I am really sad that my maternity leave is over, though. When I was home with Jay, it was all just so incredibly stressful for me. We spent his first weeks in the hospital then at the many, many, MANY follow-up doctors' visits for heart issues, surgery complications, and feeding problems. I didn't enjoy his baby days like I should have ... I really couldn't relax and enjoy it, and I felt very trapped in the house. I was glad to get back to work and get some sense of routine and the chance to interact with others.

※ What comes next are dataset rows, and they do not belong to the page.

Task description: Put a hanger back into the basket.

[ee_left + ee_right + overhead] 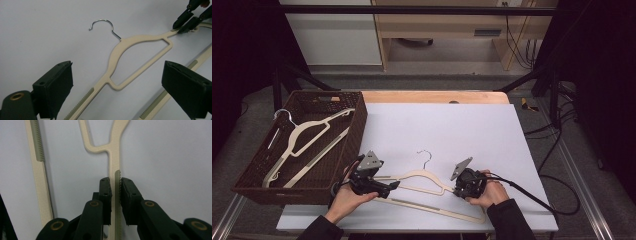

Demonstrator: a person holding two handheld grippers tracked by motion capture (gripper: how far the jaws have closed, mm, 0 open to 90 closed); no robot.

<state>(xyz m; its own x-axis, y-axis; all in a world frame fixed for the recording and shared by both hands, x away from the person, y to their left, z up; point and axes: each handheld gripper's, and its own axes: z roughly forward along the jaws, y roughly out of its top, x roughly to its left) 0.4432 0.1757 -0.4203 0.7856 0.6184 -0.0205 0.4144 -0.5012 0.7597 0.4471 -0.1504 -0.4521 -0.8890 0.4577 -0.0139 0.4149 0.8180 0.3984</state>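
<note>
1. high view, nearest edge: two dark sleeves and hands entering from the bottom, each holding a black gripper over the white table top (452,125).
2. left gripper (388,187) lying low at the left shoulder arm of the cream hanger (422,176), grey three-cornered plate on top, cable trailing back toward the wrist.
3. left gripper view: own jaws spread wide, released, nothing pressed between the pads; left shoulder arm of the cream hanger (140,50) running up between them without touching either pad, ribbed grey strip on it near the bottom edge.
4. right gripper (458,191) at the right shoulder arm of the same hanger, black cable looping off past the right table edge.
5. right gripper view: right gripper (115,195) clenched on the hanger's (113,152) right shoulder arm, both pads (106,195) pressed against the sides of the thin cream bar at its toothed grey strip; lower bar (41,182) of the hanger seen apart on the left.
6. left gripper view, top right corner: same grip seen from afar, black tips of the right gripper (180,25) pinching the far shoulder arm.
7. hanger itself: flat on the white surface near the front edge, between the two hands, metal hook (426,157) pointing away from the person.
8. farther left: dark woven basket (357,127) at the table's left side, partly off the white surface, with a second cream hanger (307,140) lying inside, hook toward the far left corner.
9. beyond: wooden table edge, then floor, pale cabinet fronts and loose cables.
</note>
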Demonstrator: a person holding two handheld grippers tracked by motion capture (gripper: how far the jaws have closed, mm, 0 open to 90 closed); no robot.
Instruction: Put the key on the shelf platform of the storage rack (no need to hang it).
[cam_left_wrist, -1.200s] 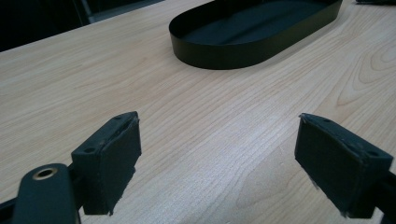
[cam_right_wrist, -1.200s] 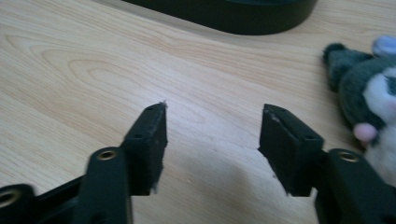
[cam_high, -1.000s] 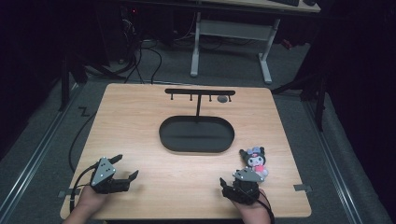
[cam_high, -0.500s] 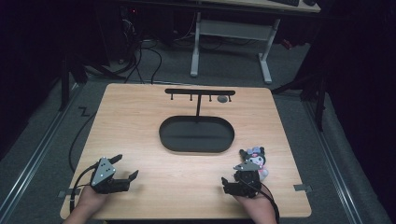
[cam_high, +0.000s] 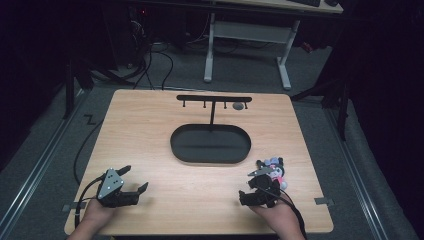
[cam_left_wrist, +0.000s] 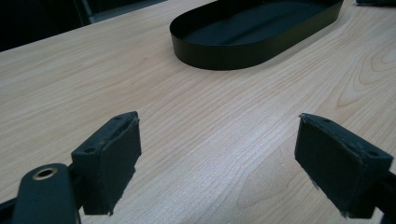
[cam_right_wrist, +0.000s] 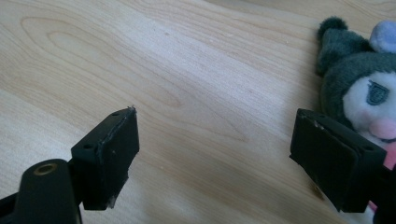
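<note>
The reach for the plush toy (cam_high: 272, 169) looks to be the step in hand: the right gripper (cam_right_wrist: 215, 154), jaws just opened wide with nothing between them, must shift sideways to straddle it. The toy, dark-hooded, white-faced and pink-nosed, lies on the counter (cam_high: 150, 125) just right of the black oval tray (cam_high: 210, 144). The left gripper (cam_high: 131, 181) rests wide open and empty, well left of the tray.

On the table (cam_high: 150, 130), the oval tray (cam_high: 210, 144) sits at the middle, with the hook stand (cam_high: 214, 102) rising just behind it. The plush toy (cam_high: 274, 169) lies on the table to the tray's right and nearer the person, just beyond the right gripper (cam_high: 256, 189). The left gripper (cam_high: 131, 180) rests near the front left corner, well apart from the tray.
</note>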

With Luke, it's been completely different. I think I started getting out with him when he was barely 2 weeks old. We've been out to lunch with my mom, to the park with friends, thrown parties at our house, and even gone to the beach. When I've taken him places, I didn't stress about packing a bag with every possible baby supply we could need. We just went and made do. When he had a massive diaper blow out and I didn't have a back-up outfit, I put him in Jay's shirt like it was a dress. It looked ridiculous, but no one called child protective services.

But what I've enjoyed most is that I have spent some time every single day just staring at him. Admiring those adorable baby toes. Memorizing the cowlick on his forehead. Taking in that baby smell. We have snuggled on the couch and in the magic chair and on the back porch in the sunshine. I have made it a point to focus on enjoying these 10 weeks with him, and I've tried to appreciate the chance to spend some time with family & friends during the workdays. It has been such a blessing to be able to spend this time together, and I wouldn't give it up for anything.

Posted at 11:45PM May 02, 2010 by Jen Foster in General | Comments[3]
Comments:

Hey Party Girl...party on, party on! And if you need help, holler! I am so wowed by all you do. Give those beautiful boys an extra hug from me and here's a special hug from me to you! Hang in there and know you are loved and admired by many! xoxoxo Susie

Posted by Susie Hoffman on May 03, 2010 at 01:50 PM EDT #

I'm glad you've been able to enjoy the past 10 weeks!

(Also - I just commented on your last post again - I forgot to check back on my questions! Glad I remembered!)